始めに
エウリピデス『メデイア』解説あらすじを書いていきます。
背景知識、語りの構造
愛と復讐
この作品の核心は、裏切られた愛が凄まじい復讐心へと変貌する過程にあります。メディアは夫イアソンへの復讐として、彼の新しい妻だけでなく、自らの子供を殺すという、母親として最も過酷な道を選びます。彼女は自分の行為が恐ろしい罪であることを自覚しながらも、私の怒り(テュモス)は、私の理性的判断(ボウレウマタ)に勝ると宣言します。理性を超えた人間の激しい感情の恐ろしさが描かれています。
エウリピデスは、当時の男尊女卑的な社会における女性の苦悩を、メディアの口を借りて鋭く批判しています。「生きとし生けるものの中で、女性ほど不幸な存在はない」という彼女の独白は、結婚における不平等や、出産の命がけの苦しみを訴える、極めて近代的なフェミニズム的視点を含んでいます。イアソンが家系を安定させるためという身勝手な論理で再婚を正当化する姿は、当時の家父長制の歪みを浮き彫りにしています。
異邦人
メディアは単なる裏切られた妻ではなく、コルキスから来た異邦人(バルバロイ)であるという点も重要です。彼女は祖国を捨て、家族を裏切ってイアソンについてきましたが、その結果、ギリシャ社会では野蛮な魔法使いとして疎外され、逃げ場のない孤独に追い込まれます。彼女の優れた知性は周囲から賢すぎて恐ろしいと警戒されます。社会的なはみ出し者が追い詰められた末の爆発が、この物語の悲劇性を高めています。
古代ギリシャにおいて誓いは神聖なものでした。イアソンは神の名にかけてメディアに誓った忠節を破りました。メディアの復讐は、単なる個人的な恨みだけでなく、神への誓いを軽んじる者への天罰という側面も持っています。最終的にメディアが竜の車に乗って去る結末は、彼女の行為が人間道徳を超越した、ある種の神話的解決を見せたことを示唆しています。
物語世界
あらすじ
舞台はギリシャのコリントス。メディアはかつて、夫イアソンが金の羊毛を手に入れるのを助けるために祖国を捨て、父を裏切り、兄弟を殺してまで彼に尽くしてきました。しかし、コリントスに移り住んだ後、イアソンは権力と地位を求め、コリントス王クレオンの娘との再婚を決めてしまいます。絶望し、復讐を誓うメディアに対し、身の危険を感じた王クレオンは、彼女に国外追放を言い渡します。
メディアは狡猾に振る舞い、王に準備のためにあと一日だけ待ってほしいと懇願して猶予を得ます。その間、彼女はイアソンと激しく論争しますが、イアソンは再婚は家族の将来のためだと身勝手な弁明に終始します。さらに、たまたまコリントスを訪れたアテナイ王アイゲウスから、復讐後の亡命の約束を取り付けることで、メディアは後顧の憂いを断ちます。
メディアは復讐を開始します。まず、自分たちの二人の息子を使い、和解の印と偽って毒を塗った衣と冠をイアソンの新しい妃に届けさせます。贈り物を身につけた王女は、毒によって体が焼かれるような苦しみの中で死亡します。娘を助けようとした父王クレオンも毒に触れ、共に命を落としました。
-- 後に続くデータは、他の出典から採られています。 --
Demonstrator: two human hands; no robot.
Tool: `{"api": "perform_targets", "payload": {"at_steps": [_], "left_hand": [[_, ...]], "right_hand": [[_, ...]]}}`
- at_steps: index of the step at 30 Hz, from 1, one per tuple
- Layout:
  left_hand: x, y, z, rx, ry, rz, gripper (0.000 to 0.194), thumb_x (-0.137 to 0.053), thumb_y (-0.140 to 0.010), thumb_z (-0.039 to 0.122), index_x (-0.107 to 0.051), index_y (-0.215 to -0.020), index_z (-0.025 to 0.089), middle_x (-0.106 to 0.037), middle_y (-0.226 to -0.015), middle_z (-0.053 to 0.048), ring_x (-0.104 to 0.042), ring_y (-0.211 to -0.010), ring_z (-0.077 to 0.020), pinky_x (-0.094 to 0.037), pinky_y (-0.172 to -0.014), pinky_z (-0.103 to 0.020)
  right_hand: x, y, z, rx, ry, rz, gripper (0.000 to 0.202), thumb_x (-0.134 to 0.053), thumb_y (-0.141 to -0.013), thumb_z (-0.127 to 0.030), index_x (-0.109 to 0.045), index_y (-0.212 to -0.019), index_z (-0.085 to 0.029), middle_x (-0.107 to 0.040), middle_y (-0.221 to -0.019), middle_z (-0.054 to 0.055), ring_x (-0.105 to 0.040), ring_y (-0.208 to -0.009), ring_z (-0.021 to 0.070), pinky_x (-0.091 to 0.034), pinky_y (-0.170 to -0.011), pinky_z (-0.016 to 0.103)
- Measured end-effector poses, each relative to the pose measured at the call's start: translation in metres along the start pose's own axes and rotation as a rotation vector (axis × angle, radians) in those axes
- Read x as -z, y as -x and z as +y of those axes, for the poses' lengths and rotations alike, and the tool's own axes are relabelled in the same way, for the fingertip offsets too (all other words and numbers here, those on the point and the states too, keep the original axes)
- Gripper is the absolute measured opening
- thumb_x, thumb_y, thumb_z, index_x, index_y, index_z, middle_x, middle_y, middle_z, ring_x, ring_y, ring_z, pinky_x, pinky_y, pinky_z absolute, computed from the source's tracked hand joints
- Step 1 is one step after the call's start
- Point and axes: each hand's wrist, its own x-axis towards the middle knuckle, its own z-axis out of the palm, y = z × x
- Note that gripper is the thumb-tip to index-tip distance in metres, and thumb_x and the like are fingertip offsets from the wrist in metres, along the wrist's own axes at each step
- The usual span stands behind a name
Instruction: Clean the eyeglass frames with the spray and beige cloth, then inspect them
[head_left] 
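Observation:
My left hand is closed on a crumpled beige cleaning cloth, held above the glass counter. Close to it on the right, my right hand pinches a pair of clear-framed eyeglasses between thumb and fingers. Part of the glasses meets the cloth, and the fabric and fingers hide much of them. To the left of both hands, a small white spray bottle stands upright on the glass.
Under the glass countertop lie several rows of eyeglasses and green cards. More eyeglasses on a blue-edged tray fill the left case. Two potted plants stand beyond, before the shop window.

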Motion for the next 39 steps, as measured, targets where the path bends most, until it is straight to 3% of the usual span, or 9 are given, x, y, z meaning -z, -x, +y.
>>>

王女と王の死を確認したメディアは、イアソンに最大級の絶望を与えるため、自らの手で二人の息子を殺害することを決意します。母親としての愛情と、復讐者としてのプライドの間で激しく葛藤しますが、最終的に彼女は後者を選びます。家の中から子供たちの悲鳴が響き渡り、駆けつけたイアソンは手遅れであったことを知ります。
絶望するイアソンの前に、メディアは祖父である太陽神ヘリオスから贈られた翼のある竜の車に乗って現れます。彼女は子供たちの遺体を車に乗せ、イアソンに埋葬することさえ許さず、彼を罵倒しながらアテナイへと飛び去っていきます。イアソンはただ一人、すべてを失ってその場に崩れ落ちるところで物語は幕を閉じます。